(TASK TO COMPLETE) Of the material below, only the lines from the line containing "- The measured" down to the line containing "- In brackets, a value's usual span" belong in the answer, written out exactly.

(PROVIDED DATA)
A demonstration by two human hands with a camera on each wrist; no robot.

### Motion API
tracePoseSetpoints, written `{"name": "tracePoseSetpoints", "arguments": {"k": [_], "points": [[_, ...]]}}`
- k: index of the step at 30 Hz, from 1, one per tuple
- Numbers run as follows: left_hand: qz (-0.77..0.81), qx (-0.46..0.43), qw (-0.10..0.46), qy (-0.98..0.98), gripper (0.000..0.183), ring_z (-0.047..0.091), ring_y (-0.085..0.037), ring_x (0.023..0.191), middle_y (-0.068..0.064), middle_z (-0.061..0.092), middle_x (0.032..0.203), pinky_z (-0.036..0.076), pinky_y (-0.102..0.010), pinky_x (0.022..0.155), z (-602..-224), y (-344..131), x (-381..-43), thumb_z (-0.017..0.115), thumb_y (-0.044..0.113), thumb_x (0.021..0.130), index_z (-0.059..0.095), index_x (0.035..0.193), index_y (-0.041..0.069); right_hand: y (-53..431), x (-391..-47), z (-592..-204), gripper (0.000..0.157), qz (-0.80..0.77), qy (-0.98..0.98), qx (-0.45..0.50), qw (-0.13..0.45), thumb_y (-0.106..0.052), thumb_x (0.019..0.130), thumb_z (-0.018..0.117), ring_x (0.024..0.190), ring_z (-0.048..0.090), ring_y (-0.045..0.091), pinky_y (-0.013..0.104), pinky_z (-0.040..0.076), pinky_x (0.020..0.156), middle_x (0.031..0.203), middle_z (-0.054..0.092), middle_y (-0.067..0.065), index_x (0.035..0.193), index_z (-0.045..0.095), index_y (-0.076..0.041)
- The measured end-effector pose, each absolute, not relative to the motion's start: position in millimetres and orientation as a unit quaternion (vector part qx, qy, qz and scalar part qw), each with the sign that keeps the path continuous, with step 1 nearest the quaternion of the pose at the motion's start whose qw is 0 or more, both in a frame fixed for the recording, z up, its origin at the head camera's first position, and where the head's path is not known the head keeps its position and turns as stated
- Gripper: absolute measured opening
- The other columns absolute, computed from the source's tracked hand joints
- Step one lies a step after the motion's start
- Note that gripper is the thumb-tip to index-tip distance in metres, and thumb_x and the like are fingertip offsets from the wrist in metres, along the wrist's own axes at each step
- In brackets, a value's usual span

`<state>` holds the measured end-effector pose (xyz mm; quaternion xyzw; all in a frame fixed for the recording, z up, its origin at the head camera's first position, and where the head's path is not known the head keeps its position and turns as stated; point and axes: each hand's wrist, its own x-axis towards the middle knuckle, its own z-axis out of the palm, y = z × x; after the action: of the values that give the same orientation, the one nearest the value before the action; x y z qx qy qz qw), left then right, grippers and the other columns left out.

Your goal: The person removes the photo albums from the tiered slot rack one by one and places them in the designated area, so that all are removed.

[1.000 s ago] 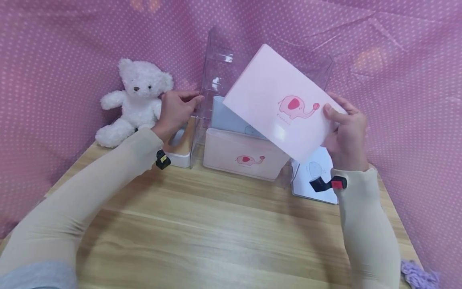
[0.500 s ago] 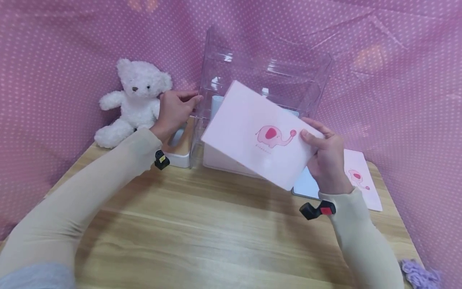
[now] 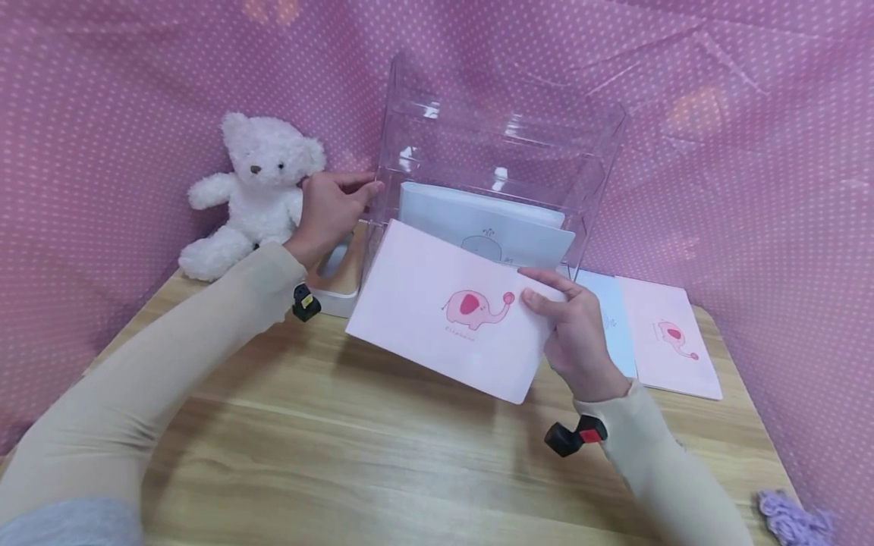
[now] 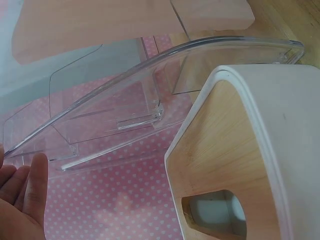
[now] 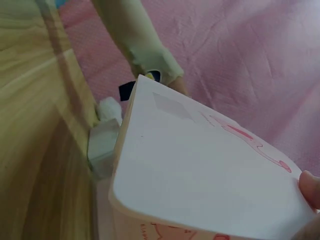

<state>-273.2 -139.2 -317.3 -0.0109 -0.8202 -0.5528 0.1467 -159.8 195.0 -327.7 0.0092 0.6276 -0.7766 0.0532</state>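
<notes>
My right hand grips a pink elephant notebook by its right end, the thumb on its front cover. The notebook is tilted, in front of a clear plastic rack, and hides the rack's lower front. Blue whale notebooks stand in the rack behind it. With its fingertips, my left hand pinches the rack's left side edge. In the left wrist view that hand shows only at the lower left corner, beside the rack's curved clear edge. The right wrist view has the held notebook's cover up close.
A white teddy bear sits at the left. Between it and the rack is a white box with a wooden top and an opening. Right of the rack lie a blue sheet and a pink elephant one. Purple yarn is at lower right.
My right hand has brought the pink notebook down and left, from above the rack to low in front of it. The blue notebooks show again. My left hand has stayed on the rack.
</notes>
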Motion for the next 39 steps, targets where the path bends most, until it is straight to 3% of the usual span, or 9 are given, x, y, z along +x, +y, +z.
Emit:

(EXERCISE ANSWER)
- The measured end-effector pose, each absolute, not relative to the motion's start: position in millimetres and orientation as a unit quaternion (vector part qx, qy, qz and scalar part qw), each with the sign that keeps the path continuous, with step 1 nearest the quaternion of the pose at the motion's start whose qw is 0 or more, both in a frame fixed for the recording, z up, its origin at the head camera's first position, and where the head's path is not known the head keeps its position and turns as stated
- Gripper: absolute measured opening
- The other columns absolute, computed from the source's tracked hand joints
- Step one lies a step after the motion's start
- Note that gripper is the thumb-tip to index-tip distance in metres, and thumb_x and the like are fingertip offsets from the wrist in metres, along the wrist's own axes at each step
- In brackets, a value's usual span

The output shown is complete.